# [Prompt]
From the data below, set down exactly the lines between the one holding "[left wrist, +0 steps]" and the one holding "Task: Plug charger", inclusive, and no others.

━━ Supplied material ━━

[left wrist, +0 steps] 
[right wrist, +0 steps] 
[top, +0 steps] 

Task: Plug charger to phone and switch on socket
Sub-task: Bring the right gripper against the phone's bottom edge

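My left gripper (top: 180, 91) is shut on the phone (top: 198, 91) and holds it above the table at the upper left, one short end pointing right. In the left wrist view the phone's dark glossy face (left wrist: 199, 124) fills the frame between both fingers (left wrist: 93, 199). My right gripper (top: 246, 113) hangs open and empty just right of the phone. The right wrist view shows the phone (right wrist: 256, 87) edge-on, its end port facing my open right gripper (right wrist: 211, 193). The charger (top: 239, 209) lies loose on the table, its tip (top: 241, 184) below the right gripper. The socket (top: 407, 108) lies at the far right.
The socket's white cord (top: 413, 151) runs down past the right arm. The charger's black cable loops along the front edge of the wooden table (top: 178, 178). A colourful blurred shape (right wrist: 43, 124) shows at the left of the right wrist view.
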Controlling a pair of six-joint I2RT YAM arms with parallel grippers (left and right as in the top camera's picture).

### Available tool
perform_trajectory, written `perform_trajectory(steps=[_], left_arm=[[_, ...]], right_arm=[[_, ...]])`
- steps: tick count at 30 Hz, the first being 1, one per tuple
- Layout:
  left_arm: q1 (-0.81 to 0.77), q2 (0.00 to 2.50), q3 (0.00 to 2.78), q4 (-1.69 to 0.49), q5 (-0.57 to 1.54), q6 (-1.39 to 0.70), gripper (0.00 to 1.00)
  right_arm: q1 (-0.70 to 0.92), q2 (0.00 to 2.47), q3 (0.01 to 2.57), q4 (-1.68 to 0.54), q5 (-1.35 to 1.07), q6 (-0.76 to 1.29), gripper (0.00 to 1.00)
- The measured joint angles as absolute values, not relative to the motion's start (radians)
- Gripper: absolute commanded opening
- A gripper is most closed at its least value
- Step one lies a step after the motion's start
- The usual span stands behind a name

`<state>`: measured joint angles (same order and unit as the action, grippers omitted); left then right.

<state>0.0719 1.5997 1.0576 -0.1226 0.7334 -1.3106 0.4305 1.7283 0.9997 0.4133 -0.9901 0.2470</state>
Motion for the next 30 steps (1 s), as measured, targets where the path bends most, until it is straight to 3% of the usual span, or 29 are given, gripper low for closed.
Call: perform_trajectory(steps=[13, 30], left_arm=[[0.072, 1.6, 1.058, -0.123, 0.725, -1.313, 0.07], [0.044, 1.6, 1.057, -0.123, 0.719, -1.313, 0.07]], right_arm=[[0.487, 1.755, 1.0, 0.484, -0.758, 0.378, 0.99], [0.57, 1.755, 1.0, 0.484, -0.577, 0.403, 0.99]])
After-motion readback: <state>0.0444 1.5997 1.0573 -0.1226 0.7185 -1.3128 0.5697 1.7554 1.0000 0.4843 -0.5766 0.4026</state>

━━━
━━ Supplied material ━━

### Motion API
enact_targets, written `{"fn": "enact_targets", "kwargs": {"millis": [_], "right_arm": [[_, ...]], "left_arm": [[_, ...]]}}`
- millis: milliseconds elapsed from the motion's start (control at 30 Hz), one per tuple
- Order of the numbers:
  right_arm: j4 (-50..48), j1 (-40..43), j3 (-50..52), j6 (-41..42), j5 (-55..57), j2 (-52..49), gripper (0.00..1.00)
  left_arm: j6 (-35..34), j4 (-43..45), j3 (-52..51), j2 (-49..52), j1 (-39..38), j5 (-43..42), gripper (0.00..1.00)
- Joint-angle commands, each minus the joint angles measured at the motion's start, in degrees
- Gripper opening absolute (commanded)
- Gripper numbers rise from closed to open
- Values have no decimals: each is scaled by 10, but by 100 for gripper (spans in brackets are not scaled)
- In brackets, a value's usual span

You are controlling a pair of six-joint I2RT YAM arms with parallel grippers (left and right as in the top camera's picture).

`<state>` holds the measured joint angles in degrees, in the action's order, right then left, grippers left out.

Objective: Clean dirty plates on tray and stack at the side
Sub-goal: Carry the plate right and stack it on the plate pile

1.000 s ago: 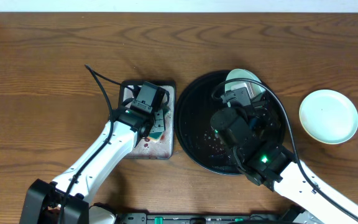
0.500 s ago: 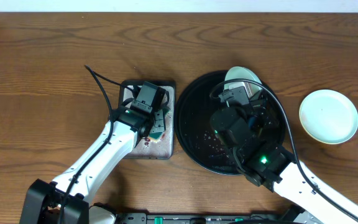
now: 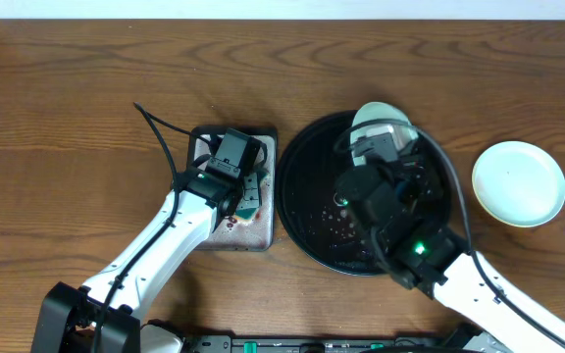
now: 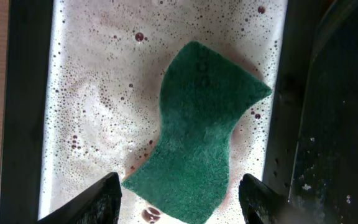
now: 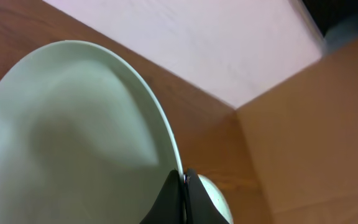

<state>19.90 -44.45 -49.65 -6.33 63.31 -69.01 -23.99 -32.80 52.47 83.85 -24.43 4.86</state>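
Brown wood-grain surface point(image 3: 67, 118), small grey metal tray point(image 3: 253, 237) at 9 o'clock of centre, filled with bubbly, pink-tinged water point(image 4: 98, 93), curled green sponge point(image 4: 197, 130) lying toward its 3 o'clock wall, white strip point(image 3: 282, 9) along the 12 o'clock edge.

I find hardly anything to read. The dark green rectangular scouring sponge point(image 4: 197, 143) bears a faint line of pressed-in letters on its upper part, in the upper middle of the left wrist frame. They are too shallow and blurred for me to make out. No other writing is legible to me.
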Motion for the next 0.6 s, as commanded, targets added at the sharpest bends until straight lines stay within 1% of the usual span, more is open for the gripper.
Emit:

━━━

# [Your response]
[left wrist, +0 steps] 
[right wrist, +0 steps] 
[top, +0 steps] 

Task: Plug charger to phone and switch on socket

This output is finished.